TASK DIRECTIONS
Repeat all the lines below exactly, but omit the pictures.
DATASET CONTENT below:
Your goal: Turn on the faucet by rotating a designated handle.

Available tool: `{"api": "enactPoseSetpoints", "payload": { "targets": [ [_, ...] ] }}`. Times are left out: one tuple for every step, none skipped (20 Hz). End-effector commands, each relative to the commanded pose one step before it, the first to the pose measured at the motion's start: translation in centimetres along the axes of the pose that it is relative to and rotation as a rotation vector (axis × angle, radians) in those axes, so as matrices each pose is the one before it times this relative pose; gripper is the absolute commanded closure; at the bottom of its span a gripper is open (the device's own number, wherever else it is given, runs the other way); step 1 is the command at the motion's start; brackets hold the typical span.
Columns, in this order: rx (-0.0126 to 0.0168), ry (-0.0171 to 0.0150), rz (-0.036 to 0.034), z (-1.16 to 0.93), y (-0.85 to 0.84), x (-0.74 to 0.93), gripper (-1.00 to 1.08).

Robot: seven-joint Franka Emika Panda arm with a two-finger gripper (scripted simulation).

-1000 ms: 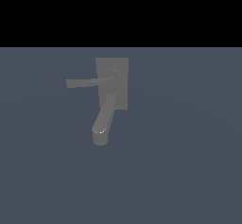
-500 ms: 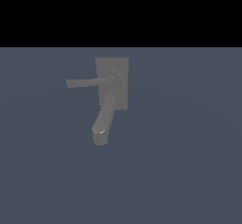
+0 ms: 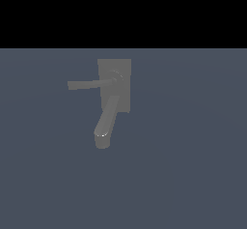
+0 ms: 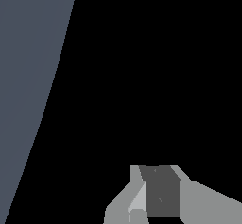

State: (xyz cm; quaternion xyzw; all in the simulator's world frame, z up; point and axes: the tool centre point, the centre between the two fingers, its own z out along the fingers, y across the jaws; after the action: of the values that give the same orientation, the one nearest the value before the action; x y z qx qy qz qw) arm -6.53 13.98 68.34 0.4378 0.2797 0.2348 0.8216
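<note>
Faucet [image 3: 114, 85]: stood on the grey floor [image 3: 193, 175], mid-scene.
Handle [image 3: 89, 84]: long axis ran level from the hub toward the exterior view's left.
Gripper [image 4: 158, 199]: seen only by the wrist camera; opening indeterminable, nothing visibly held; bearing to handle unknown.

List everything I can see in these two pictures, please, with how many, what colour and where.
faucet: one, matte grey, on the blue-grey floor, middle of the exterior view.
handle: one, thin grey bar, sticking out from the hub toward the exterior view's left.
spout: one, thick grey, rounded end, reaching toward the camera.
floor: one, blue-grey, under the faucet.
end effector: one, light and dark grey, seen only in the wrist view, partly cut off at the picture's edge; nothing visible in it; open or shut cannot be told.
</note>
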Motion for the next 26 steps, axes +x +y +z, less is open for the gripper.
{"api": "enactPoseSetpoints", "payload": {
  "targets": [
    [-0.07586,0.03242,-0.00186,-1.825,2.012,1.291,1.08],
    [-0.02866,0.01414,-0.00423,-0.705,0.695,0.644,1.08],
    [-0.028,0.01473,-0.00561,-0.703,0.641,0.698,1.08],
    [-0.02728,0.01533,-0.00696,-0.7,0.585,0.751,1.08],
    [-0.02649,0.01595,-0.00827,-0.697,0.527,0.804,1.08],
    [-0.02564,0.01657,-0.00955,-0.693,0.467,0.857,1.08],
    [-0.02472,0.01721,-0.01079,-0.688,0.405,0.909,1.08],
    [-0.02374,0.01785,-0.01198,-0.682,0.341,0.96,1.08],
    [-0.02272,0.01849,-0.01314,-0.676,0.276,1.011,1.08],
    [-0.02163,0.01914,-0.01424,-0.669,0.21,1.061,1.08],
    [-0.02049,0.01979,-0.0153,-0.662,0.143,1.11,1.08],
    [-0.01929,0.02043,-0.01631,-0.653,0.074,1.157,1.08],
    [-0.01806,0.02108,-0.01726,-0.644,0.005,1.204,1.08],
    [-0.01677,0.02171,-0.01816,-0.634,-0.065,1.249,1.08],
    [-0.01545,0.02234,-0.019,-0.623,-0.136,1.294,1.08],
    [-0.01408,0.02295,-0.01978,-0.612,-0.207,1.337,1.08],
    [-0.01269,0.02356,-0.02051,-0.6,-0.279,1.378,1.08],
    [-0.01126,0.02416,-0.02117,-0.588,-0.35,1.418,1.08],
    [-0.0098,0.02474,-0.02177,-0.574,-0.422,1.457,1.08],
    [-0.00832,0.02532,-0.02232,-0.561,-0.493,1.495,1.08],
    [-0.00682,0.02587,-0.0228,-0.546,-0.565,1.531,1.08],
    [-0.00531,0.02641,-0.02322,-0.531,-0.635,1.566,1.08],
    [-0.00378,0.02695,-0.02358,-0.516,-0.705,1.599,1.08],
    [-0.00224,0.02745,-0.02387,-0.5,-0.775,1.631,1.08],
    [-0.0007,0.02795,-0.02411,-0.483,-0.843,1.661,1.08],
    [0.00085,0.02842,-0.02428,-0.466,-0.91,1.69,1.08]
  ]
}}
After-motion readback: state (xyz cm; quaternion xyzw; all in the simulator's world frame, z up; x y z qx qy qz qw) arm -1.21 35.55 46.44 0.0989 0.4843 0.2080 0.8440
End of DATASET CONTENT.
ANSWER
Your goal: Turn on the faucet by rotating a designated handle.

Available tool: `{"api": "enactPoseSetpoints", "payload": { "targets": [ [_, ...] ] }}`. Times are left out: one tuple for every step, none skipped (20 Hz). End-effector commands, each relative to the commanded pose one step before it, the first to the pose measured at the motion's start: translation in centimetres along the axes of the pose that it is relative to and rotation as a rotation vector (axis × angle, radians) in those axes, so as matrices each pose is the one before it times this relative pose; gripper is the absolute commanded closure; at the bottom of its span a gripper is open (the device's own number, wherever else it is given, runs the other way); step 1 is the command at the motion's start; brackets hold the typical span.
Columns, in this order: rx (-0.0126 to 0.0168), ry (-0.0171 to 0.0150), rz (-0.036 to 0.034), z (-1.16 to 0.93), y (-0.85 to 0.84), x (-0.74 to 0.93), gripper (-1.00 to 1.08).

Robot: seven-joint Franka Emika Panda arm with a two-finger gripper (scripted simulation).

-1000 ms: 
-500 ms: 
+0 ms: 
+0 ms: 

State: (xyz cm; quaternion xyzw; all in the simulator's world frame, z up; point and axes: the tool centre point, the centre between the two fingers, its own z out along the fingers, y across the jaws; after the action: of the values that give the same orientation, the one nearest the value before the action; x y z qx qy qz qw) arm -6.53 13.98 68.34 0.4378 0.2797 0.2348 0.8216
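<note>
Faucet [image 3: 114, 85]: stood on the grey floor [image 3: 193, 175], mid-scene.
Handle [image 3: 89, 84]: long axis ran level from the hub toward the exterior view's left.
Gripper [image 4: 158, 199]: seen only by the wrist camera; opening indeterminable, nothing visibly held; bearing to handle unknown.

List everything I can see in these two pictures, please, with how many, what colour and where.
faucet: one, matte grey, on the blue-grey floor, middle of the exterior view.
handle: one, thin grey bar, sticking out from the hub toward the exterior view's left.
spout: one, thick grey, rounded end, reaching toward the camera.
floor: one, blue-grey, under the faucet.
end effector: one, light and dark grey, seen only in the wrist view, partly cut off at the picture's edge; nothing visible in it; open or shut cannot be told.
</note>
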Motion for the next 26 steps, axes +x +y +z, less is open for the gripper.
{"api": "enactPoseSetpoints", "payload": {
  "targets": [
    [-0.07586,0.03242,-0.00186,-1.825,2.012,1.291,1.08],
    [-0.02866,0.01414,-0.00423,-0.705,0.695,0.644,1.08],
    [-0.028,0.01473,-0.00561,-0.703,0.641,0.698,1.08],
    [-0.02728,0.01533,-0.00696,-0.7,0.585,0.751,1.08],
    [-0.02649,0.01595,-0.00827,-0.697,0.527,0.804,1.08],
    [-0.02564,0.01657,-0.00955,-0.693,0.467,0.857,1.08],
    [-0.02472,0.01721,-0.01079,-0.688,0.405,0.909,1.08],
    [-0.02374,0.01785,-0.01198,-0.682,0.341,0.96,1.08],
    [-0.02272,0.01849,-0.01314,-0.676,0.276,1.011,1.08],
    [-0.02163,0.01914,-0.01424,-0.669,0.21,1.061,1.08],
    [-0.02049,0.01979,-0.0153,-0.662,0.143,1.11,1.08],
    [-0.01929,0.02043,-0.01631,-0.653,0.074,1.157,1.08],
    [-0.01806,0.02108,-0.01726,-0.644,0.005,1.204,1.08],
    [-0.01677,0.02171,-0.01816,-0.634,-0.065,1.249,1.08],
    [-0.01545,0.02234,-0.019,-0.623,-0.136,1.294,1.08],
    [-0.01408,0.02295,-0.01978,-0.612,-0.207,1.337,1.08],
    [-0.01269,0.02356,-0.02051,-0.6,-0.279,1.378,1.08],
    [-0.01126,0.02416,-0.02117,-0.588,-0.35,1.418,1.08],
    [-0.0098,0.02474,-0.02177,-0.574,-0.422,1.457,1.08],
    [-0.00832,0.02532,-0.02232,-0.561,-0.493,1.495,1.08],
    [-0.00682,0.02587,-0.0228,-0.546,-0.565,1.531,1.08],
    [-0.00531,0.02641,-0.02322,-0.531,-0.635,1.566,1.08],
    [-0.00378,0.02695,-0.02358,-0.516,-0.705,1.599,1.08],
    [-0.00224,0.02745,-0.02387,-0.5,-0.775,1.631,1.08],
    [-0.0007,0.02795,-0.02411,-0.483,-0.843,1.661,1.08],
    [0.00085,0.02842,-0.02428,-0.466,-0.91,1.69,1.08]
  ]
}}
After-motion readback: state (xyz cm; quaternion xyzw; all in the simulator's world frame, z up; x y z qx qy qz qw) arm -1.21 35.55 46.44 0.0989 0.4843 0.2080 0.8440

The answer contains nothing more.